Migrants à Paris : pour Anne Hidalgo, «la situation est inhumaine»

La maire PS de Paris sera ce vendredi en fin de journée au campement du Millénaire pour le 5e vendredi de suite. Elle est prête à créer de nouveaux lieux d’accueil.

 Selon Anne Hidalgo, « le nouveau système que l’Etat a mis en place ne permet pas de prévenir la réapparition de campements de rue ».
Selon Anne Hidalgo, « le nouveau système que l’Etat a mis en place ne permet pas de prévenir la réapparition de campements de rue ». LP/Frédéric Dugit

    En début de semaine Christophe Castaner, secrétaire d'Etat en charge des Relations avec le Parlement, a déclaré lors des questions au gouvernement au Sénat que « si la mairie de Paris souhaite l'évacuation des migrants, elle peut parfaitement le demander au juge et si le juge le décide, le gouvernement mettra en œuvre les moyens à sa disposition pour exécuter cette décision de justice ». Anne Hidalgo, qui se rendra ce vendredi pour la 5 e fois au campement du Millénaire, attend que l'Etat fasse sa part de travail.
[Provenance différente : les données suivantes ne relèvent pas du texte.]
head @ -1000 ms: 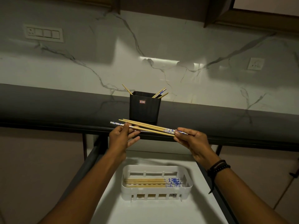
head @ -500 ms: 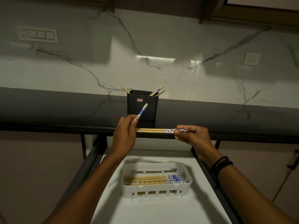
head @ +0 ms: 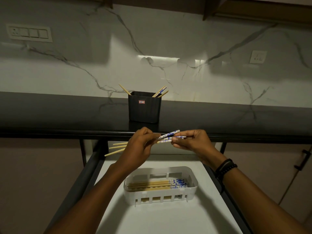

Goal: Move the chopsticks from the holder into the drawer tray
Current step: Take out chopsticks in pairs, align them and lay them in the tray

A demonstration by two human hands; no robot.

    Que ressentez-vous quand vous voyez des campements comme celui-ci grossir au fil des semaines ?

    ANNE HIDALGO. Des campements indignes comme celui-ci, j'en ai vu des dizaines en trois ans. Et si l'Etat ne change pas d'approche, il y en aura d'autres. Soyons lucides et disons la vérité aux Français. La crise migratoire que vivent l'Europe et la France est durable. La loi Collomb n'y changera rien. Est-ce l'honneur de la France que de laisser ces enfants, femmes et hommes dans la rue? Cette situation est inhumaine pour les réfugiés comme pour les riverains. C'est aussi un enjeu d'ordre public. Les Maires et les associations font ce qu'ils peuvent et bien au-delà. On organise des maraudes d'aide sociale, on distribue de la nourriture, on installe des points d'eau et des sanitaires, on fait venir des médecins… Mais c'est l'Etat qui a les cartes en main : c'est lui qui est légalement responsable de l'accueil, de l'hébergement et de l'examen administratif des réfugiés.

    Allez-vous attaquer l'Etat ?

    Je pense au contraire qu'il faut une grande alliance des villes, des associations et de l'Etat. Avec Alain Juppé, Martine Aubry, Dominique Gros et d'autres maires, nous avons écrit au Président de la République pour lui proposer d'agir ensemble. C'était en janvier. Nous n'avons eu qu'un accusé de réception. Je suis pourtant convaincue que nous pouvons sortir par le haut de cette situation, si nous nous mettons tous autour de la table. Nous sommes le pays de la déclaration des Droits de l'Homme. Notre société est fondée sur des valeurs humanistes et de solidarité. Nous sommes la cinquième puissance mondiale. Nous comptons soixante-sept millions d'habitants. Mais nous serions incapables d'accueillir dignement quelques milliers de réfugiés ? Ça n'a pas de sens.

    Quelles solutions mettre en œuvre pour en finir avec ces campements ?

    Le centre humanitaire de La Chapelle que nous avons créé mi-2016 a bien fonctionné. Grâce à lui, 25 000 réfugiés ont bénéficié d'un hébergement d'urgence. C'est autant de campements évités. L'Etat a tenu depuis à changer de dispositif. À l'évidence, le nouveau système qu'il a mis en place ne permet pas de prévenir la réapparition de campements de rue. Le Défenseur des Droits l'a très bien souligné. Il faut donc d'urgence que l'Etat retravaille cela, en lien avec les villes et les associations. Je suis prête à la création de nouveaux lieux qui seraient une vraie alternative.

    CLÉS

    • 30 Le nombre d’opération d’évacuations de campements à Paris depuis le 2 juin 2015, boulevard de la Chapelle (XVIIIe). La plus grosse mise à l’abri avait concerné quelque 4 000 migrants en novembre 2016, entre Stalingrad et Jaurès.
    • 750 Le nombre de places ouvertes par l’Etat, réparties dans cinq centres d’accueil en Ile-de-France.
    • 150 M€ Le coût annuel pour l’Etat de la prise en charge des migrants en Ile-de-France.
    • 550 Les migrants qui arrivent chaque semaine dans la capitale.